From the first line to the last, please reproduce the material exactly, skipping the pictures.

---

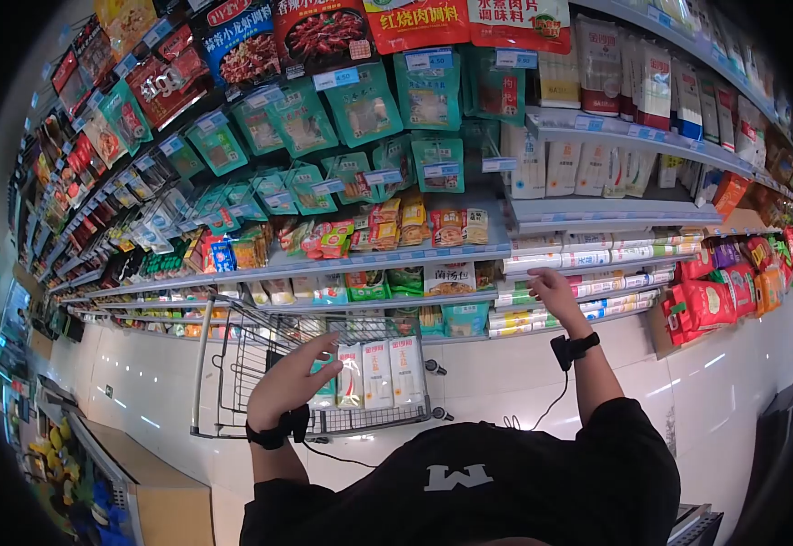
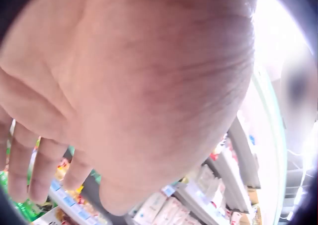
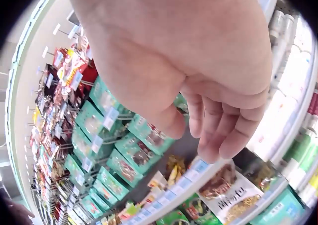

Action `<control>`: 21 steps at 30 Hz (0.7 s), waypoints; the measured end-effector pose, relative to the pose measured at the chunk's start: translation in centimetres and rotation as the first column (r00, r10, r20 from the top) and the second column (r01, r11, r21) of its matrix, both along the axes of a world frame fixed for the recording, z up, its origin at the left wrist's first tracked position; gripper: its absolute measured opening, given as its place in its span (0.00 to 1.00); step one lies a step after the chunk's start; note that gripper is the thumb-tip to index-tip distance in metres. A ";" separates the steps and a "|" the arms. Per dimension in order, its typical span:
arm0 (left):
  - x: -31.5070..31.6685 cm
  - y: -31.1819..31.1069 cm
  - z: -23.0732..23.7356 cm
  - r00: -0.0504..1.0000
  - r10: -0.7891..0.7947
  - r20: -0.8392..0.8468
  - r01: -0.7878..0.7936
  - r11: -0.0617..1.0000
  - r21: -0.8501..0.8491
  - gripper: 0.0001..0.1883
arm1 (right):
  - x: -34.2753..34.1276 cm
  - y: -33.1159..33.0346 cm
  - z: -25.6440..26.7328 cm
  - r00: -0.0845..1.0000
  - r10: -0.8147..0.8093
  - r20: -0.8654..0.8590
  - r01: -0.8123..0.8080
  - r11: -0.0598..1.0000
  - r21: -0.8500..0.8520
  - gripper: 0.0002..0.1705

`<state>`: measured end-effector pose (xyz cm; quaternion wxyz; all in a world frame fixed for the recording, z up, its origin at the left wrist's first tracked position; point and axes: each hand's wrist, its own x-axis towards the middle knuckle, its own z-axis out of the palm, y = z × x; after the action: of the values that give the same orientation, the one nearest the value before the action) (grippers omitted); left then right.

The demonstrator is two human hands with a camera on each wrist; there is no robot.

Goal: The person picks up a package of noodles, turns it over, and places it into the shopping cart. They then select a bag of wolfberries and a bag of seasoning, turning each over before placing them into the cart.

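Observation:
My left hand (image 1: 294,375) is over the shopping cart (image 1: 223,364), its fingers extended and holding nothing. In the left wrist view its palm (image 2: 149,86) fills most of the picture. Upright in the cart are white packets (image 1: 376,373) with red and orange print, and a teal packet (image 1: 323,393) partly behind the hand. My right hand (image 1: 555,297) reaches out in front of the lower shelves, near stacked white cylindrical packs (image 1: 551,261). Its fingers (image 3: 211,145) are loosely bent with nothing in them, and overlap a mushroom soup packet (image 3: 231,190) in the right wrist view.
Teal pouches (image 1: 364,114) hang on hooks above the shelf edge (image 1: 387,259). White packs (image 1: 565,168) stand on the right-hand shelves. Red bags (image 1: 706,305) fill a display at the far right. A wooden-sided stand (image 1: 173,510) is at the lower left.

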<state>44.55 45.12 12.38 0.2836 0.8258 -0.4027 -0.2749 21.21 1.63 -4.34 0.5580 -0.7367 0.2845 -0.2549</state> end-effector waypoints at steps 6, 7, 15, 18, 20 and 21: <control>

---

Solution —
Action `<control>`: 21 steps at 30 Hz (0.7 s), waypoints; the measured end-effector pose, relative to the pose measured at the chunk's start: translation in centimetres and rotation as the first column (r00, r10, r20 from the top) and the second column (r01, r11, r21) of its matrix, both along the axes of a world frame fixed for the recording, z up, its origin at the left wrist's first tracked position; gripper: its absolute measured opening, given as its place in its span (0.00 to 1.00); step one lies a step after the chunk's start; note that gripper is the thumb-tip to index-tip distance in metres. A ";" separates the steps and a "|" the arms. Per dimension in order, its typical span:
arm0 (left):
  - x: -31.5070..31.6685 cm
  - y: -31.1819..31.1069 cm
  - z: -23.0732..23.7356 cm
  - r00: -0.0504..1.0000
  - r10: -0.7891..0.7947
  - r20: -0.8392..0.8468
  - r01: -0.7878..0.7936
  - r11: -0.0617..1.0000
  - r21: -0.8501..0.8491
  - gripper: 0.0001..0.1883
arm1 (right):
  - x: -34.2753..34.1276 cm
  - y: -33.1159..33.0346 cm
  - z: -25.6440..26.7328 cm
  - r00: -0.0845..1.0000
  - r10: -0.8147..0.8093
  - r20: -0.8654..0.8590
  - r01: -0.8123..0.8080
  - r11: -0.0598..1.0000
  - r21: -0.8500..0.8520
  - gripper: 0.0002..0.1705

`<state>`: measured end-effector pose (xyz cm; quaternion wxyz; all in a world frame fixed for the recording, z up, its origin at the left wrist's first tracked position; point and axes: each hand's wrist, its own x-axis towards the middle knuckle, its own z-axis out of the palm, y = z × x; after the action: of the values that give the same orientation, the one nearest the value before the action) (grippers omitted); left then right.

The demonstrator is two human hands with a camera on each wrist; there is no robot.

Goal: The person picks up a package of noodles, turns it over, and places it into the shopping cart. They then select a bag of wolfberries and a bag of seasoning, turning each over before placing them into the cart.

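Observation:
My left hand (image 1: 294,375) is over the shopping cart (image 1: 223,364), its fingers extended and holding nothing. In the left wrist view its palm (image 2: 149,86) fills most of the picture. Upright in the cart are white packets (image 1: 376,373) with red and orange print, and a teal packet (image 1: 323,393) partly behind the hand. My right hand (image 1: 555,297) reaches out in front of the lower shelves, near stacked white cylindrical packs (image 1: 551,261). Its fingers (image 3: 211,145) are loosely bent with nothing in them, and overlap a mushroom soup packet (image 3: 231,190) in the right wrist view.
Teal pouches (image 1: 364,114) hang on hooks above the shelf edge (image 1: 387,259). White packs (image 1: 565,168) stand on the right-hand shelves. Red bags (image 1: 706,305) fill a display at the far right. A wooden-sided stand (image 1: 173,510) is at the lower left.
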
<state>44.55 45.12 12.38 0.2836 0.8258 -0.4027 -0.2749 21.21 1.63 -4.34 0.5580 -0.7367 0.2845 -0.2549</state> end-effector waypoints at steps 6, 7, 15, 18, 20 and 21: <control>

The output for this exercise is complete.